On a beau dire, n’en déplaise à un grand public qui voit en certains ses héros d’aujourd’hui : l’histoire, si elle se répète sous forme de cycles, ne se vit jamais deux fois. Et lorsqu’on tend à y revenir avec insistance comme c’est de plus en plus le cas depuis quelques mois, c’est qu’il y a une panne d’inspiration et – une fois encore - un manque manifeste de repères…

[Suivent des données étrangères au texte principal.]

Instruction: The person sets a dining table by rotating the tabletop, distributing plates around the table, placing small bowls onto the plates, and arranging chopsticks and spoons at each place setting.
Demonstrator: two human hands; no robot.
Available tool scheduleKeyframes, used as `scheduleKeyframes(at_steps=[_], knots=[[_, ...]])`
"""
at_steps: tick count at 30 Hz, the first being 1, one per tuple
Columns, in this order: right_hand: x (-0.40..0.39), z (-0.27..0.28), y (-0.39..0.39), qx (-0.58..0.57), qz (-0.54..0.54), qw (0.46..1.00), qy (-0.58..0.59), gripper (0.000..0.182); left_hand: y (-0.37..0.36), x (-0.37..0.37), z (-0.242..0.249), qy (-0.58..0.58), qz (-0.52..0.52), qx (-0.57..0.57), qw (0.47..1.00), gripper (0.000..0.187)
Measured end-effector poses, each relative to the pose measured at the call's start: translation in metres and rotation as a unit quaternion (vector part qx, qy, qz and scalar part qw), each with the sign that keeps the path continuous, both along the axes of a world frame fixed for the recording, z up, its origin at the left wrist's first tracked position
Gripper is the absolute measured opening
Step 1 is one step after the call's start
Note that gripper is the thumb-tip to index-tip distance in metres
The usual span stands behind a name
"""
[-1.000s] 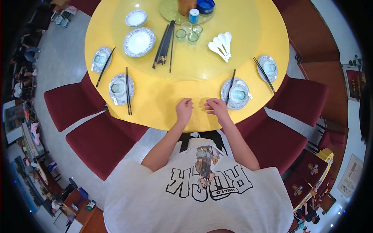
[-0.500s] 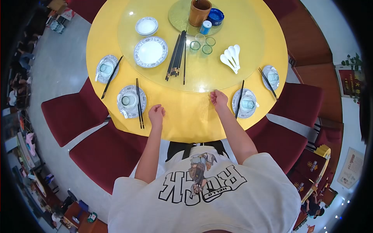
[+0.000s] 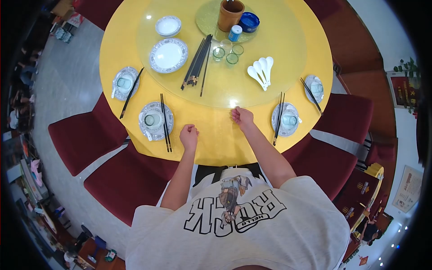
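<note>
My right hand (image 3: 243,118) is at the near rim of the glass turntable (image 3: 216,100), its fingers bent against the edge. Loosely closed and with nothing visible in it, my left hand (image 3: 189,136) hovers over the yellow tablecloth (image 3: 211,139). On the turntable lie a bundle of black chopsticks (image 3: 196,63), several white spoons (image 3: 261,72), green-tinted glasses (image 3: 232,58), a stack of patterned plates (image 3: 168,55) and a stack of white bowls (image 3: 168,26). Left of my left hand is a place setting (image 3: 155,135) with a glass and a chopstick pair (image 3: 166,121).
Another setting (image 3: 294,130) lies right of my right hand, with chopsticks (image 3: 279,118). Smaller settings lie farther out on both sides. A brown pot (image 3: 229,18), blue ashtray (image 3: 249,21) and small blue can (image 3: 235,33) stand toward the back. Maroon chairs (image 3: 121,184) ring the table.
The turntable has turned clockwise: the spoons, chopsticks and plates have shifted left. My right hand has moved left along the rim, and my left hand slightly right.
</note>
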State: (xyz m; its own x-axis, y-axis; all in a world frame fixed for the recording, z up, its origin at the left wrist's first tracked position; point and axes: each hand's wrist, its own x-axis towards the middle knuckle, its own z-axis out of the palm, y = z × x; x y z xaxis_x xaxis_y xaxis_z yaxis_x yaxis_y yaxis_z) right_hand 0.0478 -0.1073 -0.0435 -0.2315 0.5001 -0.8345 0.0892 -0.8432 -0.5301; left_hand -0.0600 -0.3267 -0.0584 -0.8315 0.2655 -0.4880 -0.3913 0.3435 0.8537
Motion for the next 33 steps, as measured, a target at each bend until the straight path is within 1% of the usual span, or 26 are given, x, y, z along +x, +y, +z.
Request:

Pas un jour ou presque sans que n’arrive à nos oreilles un son ramenant au souvenir d’un moment précis de notre existence. Je veux bien comprendre le souci qu’ont ceux qui en sont les producteurs de ne pas nous voir totalement déconnectés face à leurs travaux, mais lorsque ils en viennent, aussi nombreux comme c’est le cas aujourd’hui à nous resservir une histoire déjà entendue et autrement mieux narrée il y a 5, 10, 15, 20, 25 ou 30 ans, je dis tout simplement NON. Et d’autant plus qu’on aurait tendance à leur dérouler le tapis rouge et les traiter comme des héros pour des œuvres dont ils ne sont pas les auteurs. Comme si un scribouillard lambda réécrivait Shakespeare, Molière ou Dante à sa propre sauce et qu’il se voyait remettre un Prix littéraire. Ou qu’un croûtard se voyait offrir une exposition au Louvre après avoir retouché des toiles de Van Gogh, Da Vinci ou encore Salvador Dali !!! Une telle idée vous viendrait-elle à l’esprit ? Permettez moi d’en douter ! Et si je veux bien admettre que l’art puisse être détourné, j’attends qu’il le soit par des esprits brillants – Warhol – et pas par ces trop nombreux plagiats qui, sans le recours à la machine, à des ’nègres’ ou encore la complicité de quelque vieille icône sur le retour, travailleraient qui, dans un salon de coiffure, qui pour le compte d’un limonadier, voire dans le bâtiment. Vous me direz, s’agissant de la house, qu’un petit stage pour certains dans la construction ne ferait sûrement pas de mal. Mais le marché qui est ce qu’il est n’en est pas au premier avatar près, depuis la Spaghetti house, il y a 15 ans et la fameuse affaire Black Box/Loleatta Holloway, les faux en écriture… et chant de Milli Vanilli, le rouleau compresseur eurodance dont le nightclubbing hexagonal ne s’est jamais remis, sans parler de tous ces bootlegs, reedits plus ou moins licites, remixes et reprises plus ou moins frelatées.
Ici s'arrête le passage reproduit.